導入には指導要領との関連なども考慮して慎重に検討する必要があると思います。

取材日:2013年5月1日

小川隆夫

小川隆夫さん
(株)フロム・ゼロ 代表取締役
聖学院大学及び共栄大学講師
J-shine(小学校英語指導者認定協議会)トレーナー検定委員
立教大学大学院異文化コミュニケーション研究科修士課程修了
鳥飼玖美子氏のもとで英語コミュニケーション教育を学ぶと共に、(株)mpi会長 松香洋子氏に師事し児童英語教育を学ぶ。
埼玉県公立中学校及び小学校で33年間の教鞭をとった後、退職し英国に留学。
英国立リーズメトロポリタン大学大学院英語教授法修士課程修了
Dr.
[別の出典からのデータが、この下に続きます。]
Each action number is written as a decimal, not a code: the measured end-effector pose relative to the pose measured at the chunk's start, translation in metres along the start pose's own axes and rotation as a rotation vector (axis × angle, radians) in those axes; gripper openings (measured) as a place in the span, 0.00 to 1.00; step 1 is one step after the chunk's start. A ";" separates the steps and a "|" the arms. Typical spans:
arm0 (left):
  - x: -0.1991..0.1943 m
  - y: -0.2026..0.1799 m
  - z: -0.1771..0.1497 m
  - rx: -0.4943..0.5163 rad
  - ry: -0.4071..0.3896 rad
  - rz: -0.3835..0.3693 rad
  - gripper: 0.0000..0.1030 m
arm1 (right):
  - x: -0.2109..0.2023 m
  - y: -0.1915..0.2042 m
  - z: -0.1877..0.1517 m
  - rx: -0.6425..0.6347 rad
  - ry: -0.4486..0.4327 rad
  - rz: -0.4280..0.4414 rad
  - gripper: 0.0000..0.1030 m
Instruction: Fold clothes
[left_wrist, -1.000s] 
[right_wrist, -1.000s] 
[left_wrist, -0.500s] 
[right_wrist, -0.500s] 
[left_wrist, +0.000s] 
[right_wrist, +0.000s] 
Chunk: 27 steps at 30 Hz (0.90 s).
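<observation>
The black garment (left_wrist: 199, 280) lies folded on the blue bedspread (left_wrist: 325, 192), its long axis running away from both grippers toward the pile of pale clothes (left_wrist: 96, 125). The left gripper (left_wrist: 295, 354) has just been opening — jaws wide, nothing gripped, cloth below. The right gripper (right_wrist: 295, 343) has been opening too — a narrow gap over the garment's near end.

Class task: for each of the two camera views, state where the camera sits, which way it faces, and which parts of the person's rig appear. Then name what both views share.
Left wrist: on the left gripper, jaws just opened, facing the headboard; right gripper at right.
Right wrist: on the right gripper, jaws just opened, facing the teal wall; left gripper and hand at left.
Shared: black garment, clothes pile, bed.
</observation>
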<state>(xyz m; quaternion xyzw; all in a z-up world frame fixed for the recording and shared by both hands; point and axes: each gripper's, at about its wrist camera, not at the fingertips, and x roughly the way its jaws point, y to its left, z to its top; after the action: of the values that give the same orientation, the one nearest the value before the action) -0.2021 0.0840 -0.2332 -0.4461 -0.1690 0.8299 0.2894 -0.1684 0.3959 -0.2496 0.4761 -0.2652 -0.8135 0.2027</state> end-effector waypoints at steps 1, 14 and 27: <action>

Ivor Timmisのもとで英語教材開発を学ぶ。

編集後記

社会人になってからの留学は、仕事を休むか辞めていくしか選択肢が無く、なかなか容易なことではない。
小川さんの決断は相当な覚悟のうえのものだと感じた。
しかし、世界を見ると、英語教員は当たりまえのように留学経験があり、隣国の韓国の英語教員は「TESOL(英語教授法)」の修士を持っている人がほとんどだという。
日本では、教員は休職制度があるのになかなかそれを利用できる雰囲気・環境が無いという話はよく耳にする。
一般企業でも、有休があるが使いづらい。長期休みなんて取れない。という声は多い。
このような環境から改善し、自分のスキルアップやリフレッシュの為にも効率的に時間が使えるようになるとグローバル社会で日本が勝つための道筋が見えてくるのかもしれない。
英語教員からすると、留学自体がその教員の仕事に直結するスキルアップにつながるのだから、短期間でも留学ができる環境作りを学校に求めていきたい。